Monday, December 16, 2013

Week #50: Chunky

After outlining some of the challenges that I would be facing in the month of December in last week’s post, I have since made good on my intent to keep making forward progress in spite of having many upcoming events causing me anxiety. Moreover, there are six fewer days left in December than there were at the time of my last post, and for that I am very grateful. I’m also two work-related lunch things down, have a driver’s license that now says “Lindsay Hall” on it (not December-specific, but something I’m glad to be done with), and I did, in fact, complete my first trainer workout in at least three years.

Behold, my new antic "training studio". My second floor is really cold and not used for much else.

Regarding the latter, my choices were really ride trainer or feel crappy about not riding, so I settled on two sets of Tabata intervals to make me feel like I’d accomplished something but still only have to be on the trainer for less than 40 minutes. I’m sure this isn't at all something that should be in the ideal training plan that I should be undertaking at the moment, but I’m not shooting for ideal. I’m shooting for a balance between the mental stress of doing nothing and the mental stress of doing something exceptionally unpleasant. We’ll call it the shortest route through the dark forest. (Seriously, click that link.) This workout fit that need quite well. I also managed a 2.5 hour outdoor ride on Saturday, despite the slushy drizzle.

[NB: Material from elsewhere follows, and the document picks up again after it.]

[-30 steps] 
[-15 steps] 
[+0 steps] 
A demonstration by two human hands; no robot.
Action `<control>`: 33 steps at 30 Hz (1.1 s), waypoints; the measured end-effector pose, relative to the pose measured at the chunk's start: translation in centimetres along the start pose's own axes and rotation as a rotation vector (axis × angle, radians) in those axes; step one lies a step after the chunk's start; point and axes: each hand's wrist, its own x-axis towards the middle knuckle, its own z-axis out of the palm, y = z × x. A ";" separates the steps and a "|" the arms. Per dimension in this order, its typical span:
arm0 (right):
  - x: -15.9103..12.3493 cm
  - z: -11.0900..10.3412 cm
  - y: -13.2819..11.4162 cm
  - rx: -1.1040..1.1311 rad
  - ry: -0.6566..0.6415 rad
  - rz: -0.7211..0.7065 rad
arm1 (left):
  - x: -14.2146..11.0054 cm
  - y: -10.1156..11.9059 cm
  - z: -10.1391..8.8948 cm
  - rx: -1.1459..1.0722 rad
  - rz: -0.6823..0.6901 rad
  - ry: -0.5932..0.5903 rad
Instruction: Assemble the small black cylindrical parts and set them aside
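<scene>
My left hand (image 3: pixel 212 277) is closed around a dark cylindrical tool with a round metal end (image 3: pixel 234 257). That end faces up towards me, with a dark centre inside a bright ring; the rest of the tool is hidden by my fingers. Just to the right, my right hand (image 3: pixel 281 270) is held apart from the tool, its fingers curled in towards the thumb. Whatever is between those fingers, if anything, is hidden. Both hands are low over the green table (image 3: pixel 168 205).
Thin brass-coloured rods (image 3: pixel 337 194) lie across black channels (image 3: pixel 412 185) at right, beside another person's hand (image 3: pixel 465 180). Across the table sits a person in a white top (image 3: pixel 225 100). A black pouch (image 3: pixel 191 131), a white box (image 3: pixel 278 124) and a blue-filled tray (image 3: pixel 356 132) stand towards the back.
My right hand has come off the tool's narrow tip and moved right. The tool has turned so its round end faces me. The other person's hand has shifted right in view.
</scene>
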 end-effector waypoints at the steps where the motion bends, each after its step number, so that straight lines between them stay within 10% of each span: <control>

This neither was neither the four hours duration nor gravel for which I’d hoped leading into the weekend, but more than I expected of myself when I finally yelled “put clothes on, go outside, and pedal” at 2:30 p.m.

The root of my distress last week was really the idea of “all the things”, because I kept mentally naming off the all of the mildly unpleasant things I would have to face during the month and getting overwhelmed by the sum of them. You know, pretty much the opposite of that whole “count your blessings” thing at which happy, secure, “complete” people are supposed to be so adept. The fact of the matter was there was nothing on my plate for the next three weeks that was individually all that unpleasant; I was just going through a phase where I was tired and wanted to give up.

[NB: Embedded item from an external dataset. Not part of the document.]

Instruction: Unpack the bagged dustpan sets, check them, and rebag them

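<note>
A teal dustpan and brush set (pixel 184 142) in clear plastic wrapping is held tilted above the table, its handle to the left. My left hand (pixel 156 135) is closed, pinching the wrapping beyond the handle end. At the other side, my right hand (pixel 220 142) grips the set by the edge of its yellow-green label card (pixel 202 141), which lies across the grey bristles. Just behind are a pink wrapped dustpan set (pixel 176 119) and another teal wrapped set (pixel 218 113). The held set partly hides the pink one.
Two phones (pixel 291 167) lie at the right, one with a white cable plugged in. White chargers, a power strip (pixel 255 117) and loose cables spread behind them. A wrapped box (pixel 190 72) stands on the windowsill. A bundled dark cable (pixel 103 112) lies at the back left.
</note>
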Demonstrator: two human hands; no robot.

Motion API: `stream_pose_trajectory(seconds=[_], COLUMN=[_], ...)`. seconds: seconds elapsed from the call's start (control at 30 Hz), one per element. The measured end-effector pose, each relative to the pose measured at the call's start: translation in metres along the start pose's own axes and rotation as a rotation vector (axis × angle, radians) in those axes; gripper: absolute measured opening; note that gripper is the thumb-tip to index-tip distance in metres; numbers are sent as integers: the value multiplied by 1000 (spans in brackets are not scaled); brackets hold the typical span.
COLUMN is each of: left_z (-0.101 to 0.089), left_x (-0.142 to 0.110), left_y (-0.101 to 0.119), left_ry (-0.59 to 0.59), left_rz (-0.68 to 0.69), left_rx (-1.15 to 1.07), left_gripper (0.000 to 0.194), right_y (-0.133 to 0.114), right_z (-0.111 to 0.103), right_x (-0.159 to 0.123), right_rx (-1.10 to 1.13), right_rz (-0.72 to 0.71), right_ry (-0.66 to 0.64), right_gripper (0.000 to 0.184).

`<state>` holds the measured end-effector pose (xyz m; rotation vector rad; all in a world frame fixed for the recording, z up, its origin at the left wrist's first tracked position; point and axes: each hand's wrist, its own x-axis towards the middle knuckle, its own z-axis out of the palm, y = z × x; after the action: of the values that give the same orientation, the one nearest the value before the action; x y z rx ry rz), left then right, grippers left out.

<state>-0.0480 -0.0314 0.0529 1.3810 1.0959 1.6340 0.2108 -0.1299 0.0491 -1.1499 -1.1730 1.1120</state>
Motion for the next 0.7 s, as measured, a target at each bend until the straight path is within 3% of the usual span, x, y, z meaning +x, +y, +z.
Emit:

You would think that after the year that I've had that I wouldn't sweat the small stuff, as I've exhibited a level of resiliency that I never imagined I could possess two years ago. I think the problem is much like what Frank and I experienced at the Gravel Grovel; we thought it would be smooth sailing after covering all the major climbs during the first half of the race only realize that it was the regular old rolling chunkiness of miles 30-50 that were the most painful. I believe that I am in miles 30-50 of the approximately two-year “hole-healing” process that my therapist (yeah, of course I have one) has told me I can expect. My emotional legs are shot from the big climbs, and I’m not yet close enough to the finish for my “old lady strength” to kick in yet. I’m just at the point where I’m rolling along and the chunkiness is wearing on my patience.  

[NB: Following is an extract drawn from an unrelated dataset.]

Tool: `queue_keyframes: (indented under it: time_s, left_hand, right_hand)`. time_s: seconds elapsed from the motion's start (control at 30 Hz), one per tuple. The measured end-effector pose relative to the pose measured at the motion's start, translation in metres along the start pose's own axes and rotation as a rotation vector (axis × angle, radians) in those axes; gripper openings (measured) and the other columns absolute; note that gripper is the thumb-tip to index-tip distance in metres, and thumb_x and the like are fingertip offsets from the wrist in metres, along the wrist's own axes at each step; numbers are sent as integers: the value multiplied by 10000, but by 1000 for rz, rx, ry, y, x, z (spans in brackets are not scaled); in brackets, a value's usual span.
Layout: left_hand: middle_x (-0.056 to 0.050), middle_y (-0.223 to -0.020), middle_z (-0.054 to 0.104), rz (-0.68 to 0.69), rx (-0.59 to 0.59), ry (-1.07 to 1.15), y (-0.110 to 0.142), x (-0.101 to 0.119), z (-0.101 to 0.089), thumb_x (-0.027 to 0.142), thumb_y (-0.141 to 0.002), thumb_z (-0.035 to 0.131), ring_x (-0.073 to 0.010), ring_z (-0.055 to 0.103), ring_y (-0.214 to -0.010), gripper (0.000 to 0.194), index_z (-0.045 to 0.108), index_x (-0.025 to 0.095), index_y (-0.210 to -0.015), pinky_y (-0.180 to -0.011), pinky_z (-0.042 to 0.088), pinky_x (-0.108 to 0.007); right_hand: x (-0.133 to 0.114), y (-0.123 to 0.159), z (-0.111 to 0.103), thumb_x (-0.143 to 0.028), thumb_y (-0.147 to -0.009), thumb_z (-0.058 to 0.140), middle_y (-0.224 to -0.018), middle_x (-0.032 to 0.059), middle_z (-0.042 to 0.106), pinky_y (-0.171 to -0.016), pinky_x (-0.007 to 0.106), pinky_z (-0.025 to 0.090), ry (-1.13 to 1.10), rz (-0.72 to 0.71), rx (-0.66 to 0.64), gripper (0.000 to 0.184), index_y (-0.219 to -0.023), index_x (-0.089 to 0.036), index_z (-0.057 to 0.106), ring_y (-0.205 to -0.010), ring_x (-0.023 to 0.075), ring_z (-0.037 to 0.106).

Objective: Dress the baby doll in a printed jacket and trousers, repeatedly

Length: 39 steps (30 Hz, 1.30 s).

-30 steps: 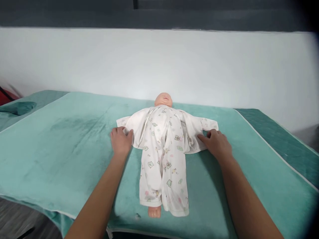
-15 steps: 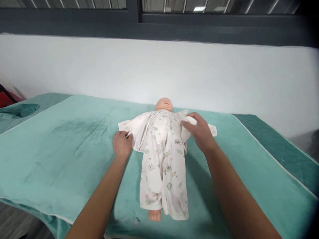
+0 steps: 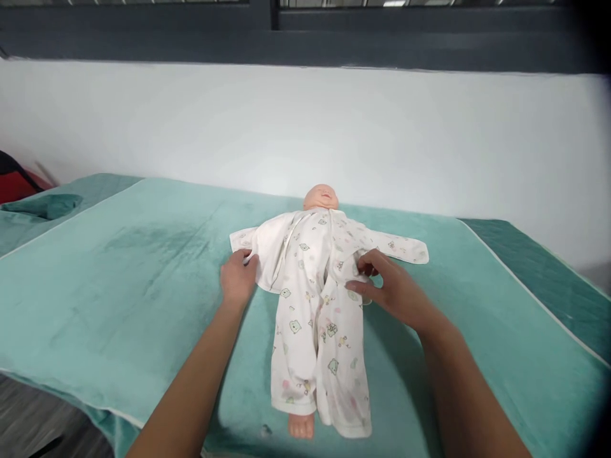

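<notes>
A baby doll (image 3: pixel 321 197) lies on its back, head toward the wall. It wears a white printed baby shirt (image 3: pixel 274 245) and matching trousers (image 3: pixel 293 343); one bare foot (image 3: pixel 301 426) shows below the left trouser leg. My left hand (image 3: pixel 238 277) has its fingers closed on the shirt's left edge, just under the short-looking sleeve. Over the doll's right side, my right hand (image 3: pixel 389 286) has thumb and fingers apart, its fingertips at the shirt's side. The sleeve on that side (image 3: pixel 403 248) stretches out flat to the right.
A green cloth cover (image 3: pixel 157 305) with pale seams spreads under the doll. Behind it rises a white wall (image 3: pixel 305 127) below a dark window frame (image 3: pixel 191 38). Something red and black (image 3: pixel 16 181) stands at the far left, and grey floor (image 3: pixel 33 413) shows at lower left.
My right hand has let go of the gathered shirt cloth and moved down; the front panel now lies flat, with the right sleeve uncovered. The left hand keeps its place on the shirt.
</notes>
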<state>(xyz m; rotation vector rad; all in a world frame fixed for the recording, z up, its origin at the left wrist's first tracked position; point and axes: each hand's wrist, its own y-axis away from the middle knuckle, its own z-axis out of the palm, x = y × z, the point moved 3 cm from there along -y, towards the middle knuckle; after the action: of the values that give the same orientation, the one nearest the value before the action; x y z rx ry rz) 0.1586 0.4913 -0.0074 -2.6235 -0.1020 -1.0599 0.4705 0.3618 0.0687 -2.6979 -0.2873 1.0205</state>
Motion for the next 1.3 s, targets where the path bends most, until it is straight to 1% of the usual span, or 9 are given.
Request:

Once thing that did help my perspective since last week was receiving a nice Christmas card from one of the many new friends that I have made this year. I did have a momentary feeling of failure that I had not sent out Christmas cards to any of the people to whom I would like to show appreciation, nor had I purchased presents for anyone besides Frank and my parents, but luckily I didn't dwell on it too long and forgave myself that oversight. Sometimes I wonder if I energy that I've been putting into improving my connections with people is really paying off, and I also sometimes feel like I don’t have enough energy to put into my non-Frank relationships lately (thus the lack of Christmas cards), but getting that card was sort of a nice reminder that my efforts and existence are appreciated, even when they’re imperfect. 

So another week of December and another mile of chunky gravel have been traversed, and I am proud of the efforts I made to get some good out of them. Most days I still wish it didn't take so much effort just to do normal people things, but supposedly in life, unlike cycling, it does eventually hurt less instead of just going faster. Hopefully, the Hickory Church sign will appear on the horizon soon.